Data for this task:
--------------------------------------------------

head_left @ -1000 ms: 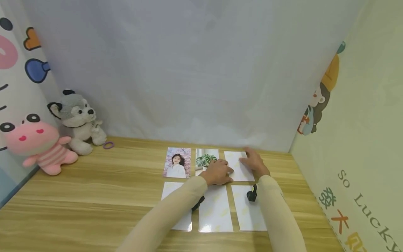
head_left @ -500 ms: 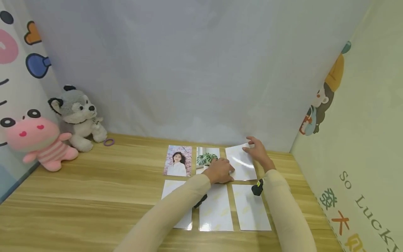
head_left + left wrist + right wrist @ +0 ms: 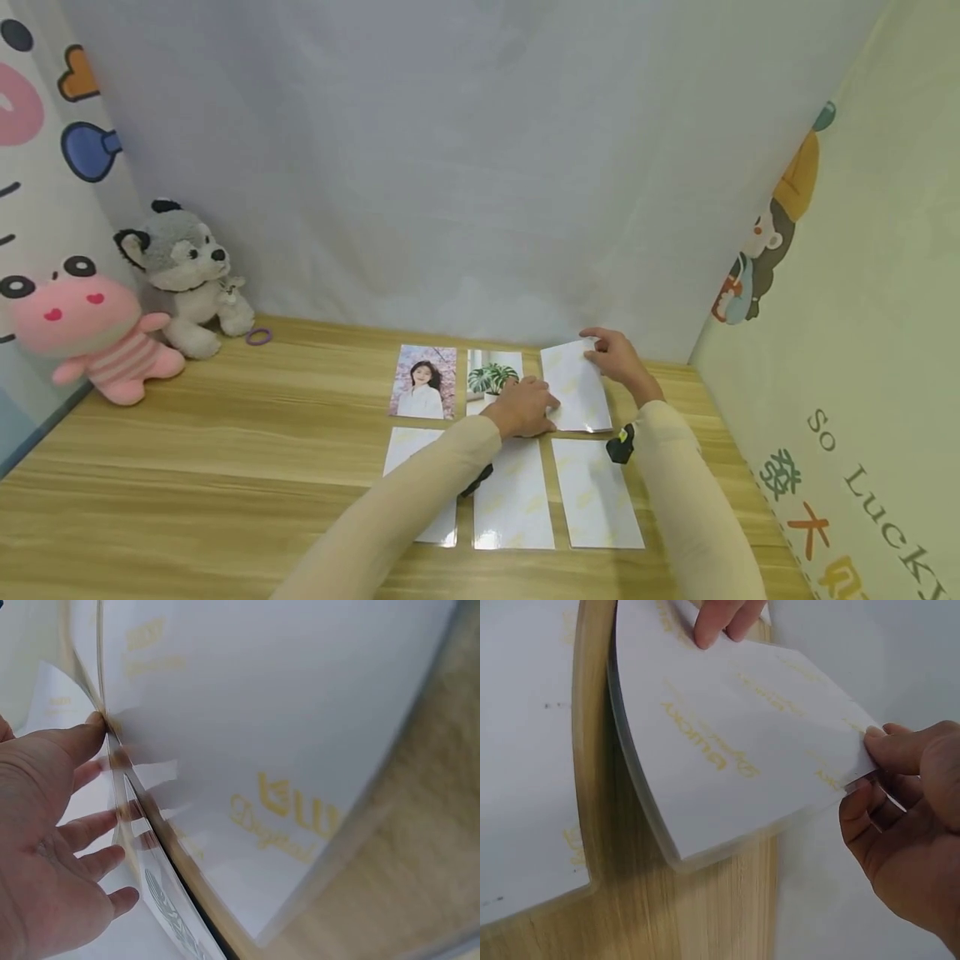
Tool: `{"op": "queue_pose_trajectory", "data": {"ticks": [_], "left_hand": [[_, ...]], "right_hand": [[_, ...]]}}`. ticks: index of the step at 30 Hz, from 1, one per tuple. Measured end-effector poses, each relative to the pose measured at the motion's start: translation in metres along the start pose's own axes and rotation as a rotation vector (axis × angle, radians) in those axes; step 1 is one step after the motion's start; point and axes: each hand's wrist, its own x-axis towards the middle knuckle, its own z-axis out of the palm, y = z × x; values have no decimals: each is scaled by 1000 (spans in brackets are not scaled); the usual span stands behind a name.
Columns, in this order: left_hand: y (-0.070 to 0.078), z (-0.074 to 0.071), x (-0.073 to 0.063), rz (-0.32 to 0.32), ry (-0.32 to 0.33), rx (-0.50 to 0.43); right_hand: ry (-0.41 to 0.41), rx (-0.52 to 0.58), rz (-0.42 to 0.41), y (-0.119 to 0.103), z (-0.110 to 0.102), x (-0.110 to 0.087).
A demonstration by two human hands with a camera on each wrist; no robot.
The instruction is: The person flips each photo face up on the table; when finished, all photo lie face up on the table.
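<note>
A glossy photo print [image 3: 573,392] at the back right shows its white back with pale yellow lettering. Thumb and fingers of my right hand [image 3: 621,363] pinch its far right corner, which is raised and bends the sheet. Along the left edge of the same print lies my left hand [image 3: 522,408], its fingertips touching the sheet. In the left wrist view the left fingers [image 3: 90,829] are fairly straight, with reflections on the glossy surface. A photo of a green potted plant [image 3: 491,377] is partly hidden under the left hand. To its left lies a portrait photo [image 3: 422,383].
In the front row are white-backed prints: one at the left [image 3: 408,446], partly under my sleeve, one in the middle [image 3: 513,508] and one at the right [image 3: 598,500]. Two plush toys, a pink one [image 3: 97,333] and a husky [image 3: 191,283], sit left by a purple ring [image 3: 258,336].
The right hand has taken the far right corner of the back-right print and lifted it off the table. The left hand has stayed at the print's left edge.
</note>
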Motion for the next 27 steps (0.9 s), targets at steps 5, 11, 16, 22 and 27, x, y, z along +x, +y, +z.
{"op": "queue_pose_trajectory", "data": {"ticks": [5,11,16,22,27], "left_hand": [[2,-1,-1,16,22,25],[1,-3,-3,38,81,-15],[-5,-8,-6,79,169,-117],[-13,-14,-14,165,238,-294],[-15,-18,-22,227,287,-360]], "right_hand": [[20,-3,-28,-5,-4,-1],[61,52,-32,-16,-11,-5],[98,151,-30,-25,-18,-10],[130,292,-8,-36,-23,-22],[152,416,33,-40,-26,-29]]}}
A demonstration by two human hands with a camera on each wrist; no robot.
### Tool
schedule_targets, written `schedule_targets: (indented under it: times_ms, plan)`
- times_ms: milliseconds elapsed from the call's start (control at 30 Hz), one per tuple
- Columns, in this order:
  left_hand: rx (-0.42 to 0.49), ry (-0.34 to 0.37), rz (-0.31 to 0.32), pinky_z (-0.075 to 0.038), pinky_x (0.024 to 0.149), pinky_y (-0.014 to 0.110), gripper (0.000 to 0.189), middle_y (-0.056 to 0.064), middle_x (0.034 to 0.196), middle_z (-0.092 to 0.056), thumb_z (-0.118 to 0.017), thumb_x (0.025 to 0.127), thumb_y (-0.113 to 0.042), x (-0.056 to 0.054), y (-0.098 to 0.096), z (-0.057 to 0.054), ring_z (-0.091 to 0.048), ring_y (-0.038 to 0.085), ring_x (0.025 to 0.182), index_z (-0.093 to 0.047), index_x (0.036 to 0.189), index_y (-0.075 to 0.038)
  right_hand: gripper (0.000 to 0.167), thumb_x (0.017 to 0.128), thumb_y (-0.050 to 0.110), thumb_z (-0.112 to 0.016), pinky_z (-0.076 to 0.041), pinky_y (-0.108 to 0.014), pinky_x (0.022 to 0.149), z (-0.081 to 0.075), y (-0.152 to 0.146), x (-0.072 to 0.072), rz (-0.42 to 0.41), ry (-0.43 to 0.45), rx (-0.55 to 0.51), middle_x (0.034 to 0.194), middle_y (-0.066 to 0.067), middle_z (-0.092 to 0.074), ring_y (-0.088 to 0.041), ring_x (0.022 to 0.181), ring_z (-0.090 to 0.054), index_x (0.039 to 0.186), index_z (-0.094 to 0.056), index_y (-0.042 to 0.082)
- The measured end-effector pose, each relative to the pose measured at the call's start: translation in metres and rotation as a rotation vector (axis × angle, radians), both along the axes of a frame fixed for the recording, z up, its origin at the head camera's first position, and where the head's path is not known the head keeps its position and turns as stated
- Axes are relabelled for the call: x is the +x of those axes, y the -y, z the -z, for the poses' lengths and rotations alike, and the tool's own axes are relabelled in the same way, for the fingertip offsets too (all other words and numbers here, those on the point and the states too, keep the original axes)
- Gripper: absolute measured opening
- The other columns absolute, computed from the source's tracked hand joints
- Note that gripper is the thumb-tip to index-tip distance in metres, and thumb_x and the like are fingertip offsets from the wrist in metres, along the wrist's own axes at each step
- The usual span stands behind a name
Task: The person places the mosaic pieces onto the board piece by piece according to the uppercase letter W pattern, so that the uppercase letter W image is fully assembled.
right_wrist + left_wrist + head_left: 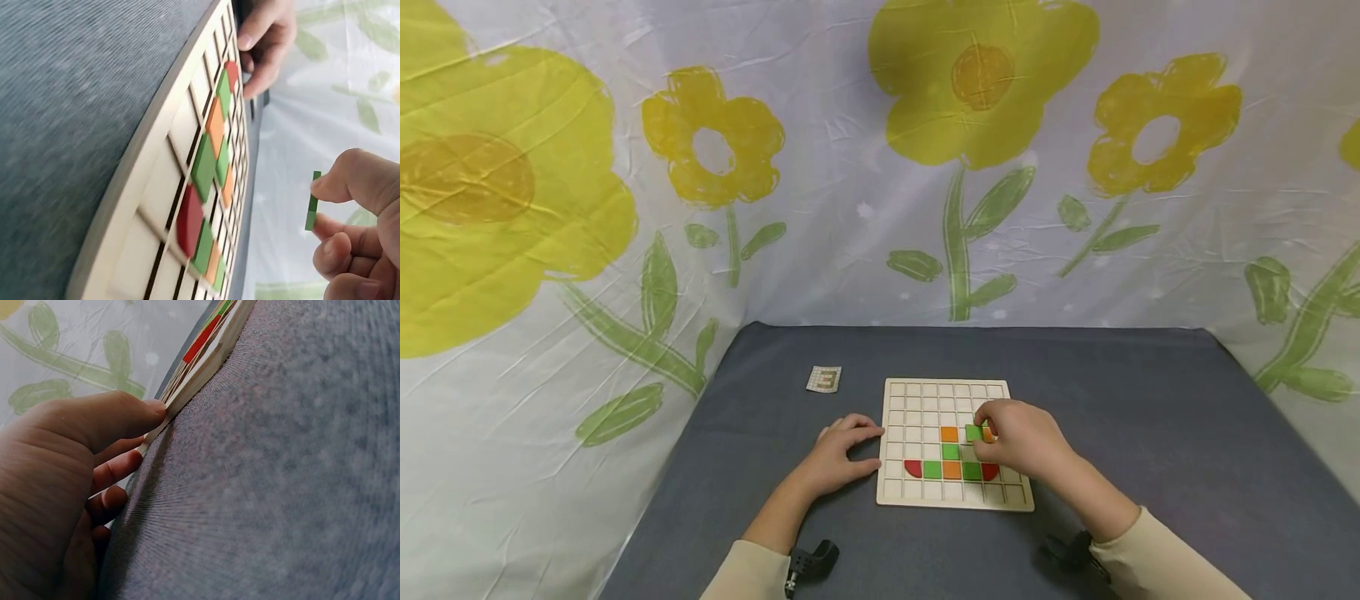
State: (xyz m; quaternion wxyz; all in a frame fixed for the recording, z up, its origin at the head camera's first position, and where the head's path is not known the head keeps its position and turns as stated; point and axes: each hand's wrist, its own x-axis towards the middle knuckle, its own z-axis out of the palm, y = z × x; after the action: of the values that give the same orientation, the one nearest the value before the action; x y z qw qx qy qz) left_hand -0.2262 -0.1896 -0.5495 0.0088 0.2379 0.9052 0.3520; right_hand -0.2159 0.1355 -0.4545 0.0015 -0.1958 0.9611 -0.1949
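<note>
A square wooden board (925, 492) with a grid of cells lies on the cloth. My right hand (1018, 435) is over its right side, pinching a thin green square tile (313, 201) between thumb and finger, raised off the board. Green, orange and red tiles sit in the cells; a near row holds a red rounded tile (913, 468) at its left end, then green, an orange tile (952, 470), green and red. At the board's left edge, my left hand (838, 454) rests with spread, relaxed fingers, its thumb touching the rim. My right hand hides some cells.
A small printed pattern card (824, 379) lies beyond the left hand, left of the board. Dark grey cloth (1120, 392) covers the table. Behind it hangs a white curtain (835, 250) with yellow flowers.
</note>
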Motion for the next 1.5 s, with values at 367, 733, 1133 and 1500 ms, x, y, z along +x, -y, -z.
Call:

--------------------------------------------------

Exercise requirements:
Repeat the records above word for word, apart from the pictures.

Solution below:
head_left @ -1000 ms: 
head_left @ -500 ms: 
head_left + left wrist + right wrist @ +0 ms: 
Tool: `{"op": "queue_pose_trajectory", "data": {"ticks": [_], "left_hand": [[_, ...]], "right_hand": [[_, ...]]}}`. ticks: index of the step at 30 Hz, from 1, one per tuple. Measured end-effector poses, each relative to the pose measured at the motion's start: translation in metres along the start pose's own axes and rotation as a rotation vector (axis × angle, radians) in those axes; step 1 is one step after the motion's start; point and axes: each hand's wrist, its own x-axis towards the middle knuckle, its own z-axis out of the palm, y = z × x; values have no decimals: each is scaled by 1000 (spans in brackets are not scaled); the usual span stands behind a name.
Columns, in this order: left_hand: y (-0.070 to 0.078), z (-0.074 to 0.071), x (-0.073 to 0.063), rz (-0.32 to 0.32), ry (-0.32 to 0.33), rx (-0.50 to 0.43); right_hand: ry (-0.41 to 0.41), rx (-0.52 to 0.58), rz (-0.42 to 0.41), y (-0.119 to 0.103), z (-0.110 to 0.102), x (-0.110 to 0.087).
A demonstration by two human hands with a camera on each wrist; no robot.
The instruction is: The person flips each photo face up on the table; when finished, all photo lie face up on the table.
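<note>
A glossy photo print [image 3: 573,392] at the back right shows its white back with pale yellow lettering. Thumb and fingers of my right hand [image 3: 621,363] pinch its far right corner, which is raised and bends the sheet. Along the left edge of the same print lies my left hand [image 3: 522,408], its fingertips touching the sheet. In the left wrist view the left fingers [image 3: 90,829] are fairly straight, with reflections on the glossy surface. A photo of a green potted plant [image 3: 491,377] is partly hidden under the left hand. To its left lies a portrait photo [image 3: 422,383].
In the front row are white-backed prints: one at the left [image 3: 408,446], partly under my sleeve, one in the middle [image 3: 513,508] and one at the right [image 3: 598,500]. Two plush toys, a pink one [image 3: 97,333] and a husky [image 3: 191,283], sit left by a purple ring [image 3: 258,336].
The right hand has taken the far right corner of the back-right print and lifted it off the table. The left hand has stayed at the print's left edge.
</note>
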Motion for the next 27 steps (0.9 s), targets at steps 5, 11, 16, 22 and 27, x, y, z along +x, +y, +z.
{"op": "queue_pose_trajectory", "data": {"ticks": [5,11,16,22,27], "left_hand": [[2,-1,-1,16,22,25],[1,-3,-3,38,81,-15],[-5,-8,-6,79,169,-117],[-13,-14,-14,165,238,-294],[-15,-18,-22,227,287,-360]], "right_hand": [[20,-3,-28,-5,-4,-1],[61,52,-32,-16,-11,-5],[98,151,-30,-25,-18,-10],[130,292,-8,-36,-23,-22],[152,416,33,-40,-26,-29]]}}
A demonstration by two human hands with a camera on each wrist; no robot.
### Tool
schedule_targets, written `schedule_targets: (indented under it: times_ms, plan)`
- times_ms: milliseconds elapsed from the call's start (control at 30 Hz), one per tuple
- Columns, in this order:
  left_hand: rx (-0.42 to 0.49), ry (-0.34 to 0.37), rz (-0.31 to 0.32), pinky_z (-0.075 to 0.038), pinky_x (0.024 to 0.149), pinky_y (-0.014 to 0.110), gripper (0.000 to 0.189), middle_y (-0.056 to 0.064), middle_x (0.034 to 0.196), middle_z (-0.092 to 0.056), thumb_z (-0.118 to 0.017), thumb_x (0.025 to 0.127), thumb_y (-0.113 to 0.042), x (-0.056 to 0.054), y (-0.098 to 0.096), z (-0.057 to 0.054), ring_z (-0.091 to 0.048), ring_y (-0.038 to 0.085), ring_x (0.025 to 0.182), index_z (-0.093 to 0.047), index_x (0.036 to 0.189), index_y (-0.075 to 0.038)
  right_hand: gripper (0.000 to 0.167), thumb_x (0.017 to 0.128), thumb_y (-0.050 to 0.110), thumb_z (-0.112 to 0.016), pinky_z (-0.076 to 0.041), pinky_y (-0.108 to 0.014), pinky_x (0.022 to 0.149), z (-0.081 to 0.075), y (-0.152 to 0.146), x (-0.072 to 0.072), rz (-0.42 to 0.41), ry (-0.43 to 0.45), rx (-0.55 to 0.51), middle_x (0.034 to 0.194), middle_y (-0.066 to 0.067), middle_z (-0.092 to 0.074), ring_y (-0.088 to 0.041), ring_x (0.022 to 0.181), ring_z (-0.090 to 0.054), index_x (0.039 to 0.186), index_z (-0.094 to 0.056), index_y (-0.042 to 0.082)
- The measured end-effector pose, each relative to the pose measured at the call's start: translation in metres and rotation as a rotation vector (axis × angle, radians), both along the axes of a frame fixed for the recording, z up, its origin at the head camera's first position, and where the head's path is not known the head keeps its position and turns as stated
- Axes are relabelled for the call: x is the +x of those axes, y the -y, z the -z, for the poses' lengths and rotations alike, and the tool's own axes are relabelled in the same way, for the fingertip offsets too (all other words and numbers here, those on the point and the states too, keep the original axes)
- Gripper: absolute measured opening
- The other columns absolute, computed from the source's tracked hand joints
- Note that gripper is the thumb-tip to index-tip distance in metres, and thumb_x and the like are fingertip offsets from the wrist in metres, along the wrist's own axes at each step
- The usual span stands behind a name
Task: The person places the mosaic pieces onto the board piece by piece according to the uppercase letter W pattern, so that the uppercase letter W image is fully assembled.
right_wrist + left_wrist + head_left: 
State: (xyz m; quaternion wxyz; all in a frame fixed for the recording, z up, its origin at the head camera's first position, and where the head's path is not known the head keeps its position and turns as stated; point and axes: each hand's wrist, its own x-axis towards the middle knuckle, its own z-axis out of the palm, y = z × x; after the action: of the values that give the same orientation, the one nearest the value before the action; x y z qw qx qy qz) left_hand -0.2262 -0.1896 -0.5495 0.0088 0.2379 0.9052 0.3520; right_hand -0.2159 0.1355 -0.4545 0.0015 -0.1958 0.9611 -0.1949
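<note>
A square wooden board (925, 492) with a grid of cells lies on the cloth. My right hand (1018, 435) is over its right side, pinching a thin green square tile (313, 201) between thumb and finger, raised off the board. Green, orange and red tiles sit in the cells; a near row holds a red rounded tile (913, 468) at its left end, then green, an orange tile (952, 470), green and red. At the board's left edge, my left hand (838, 454) rests with spread, relaxed fingers, its thumb touching the rim. My right hand hides some cells.
A small printed pattern card (824, 379) lies beyond the left hand, left of the board. Dark grey cloth (1120, 392) covers the table. Behind it hangs a white curtain (835, 250) with yellow flowers.
</note>
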Motion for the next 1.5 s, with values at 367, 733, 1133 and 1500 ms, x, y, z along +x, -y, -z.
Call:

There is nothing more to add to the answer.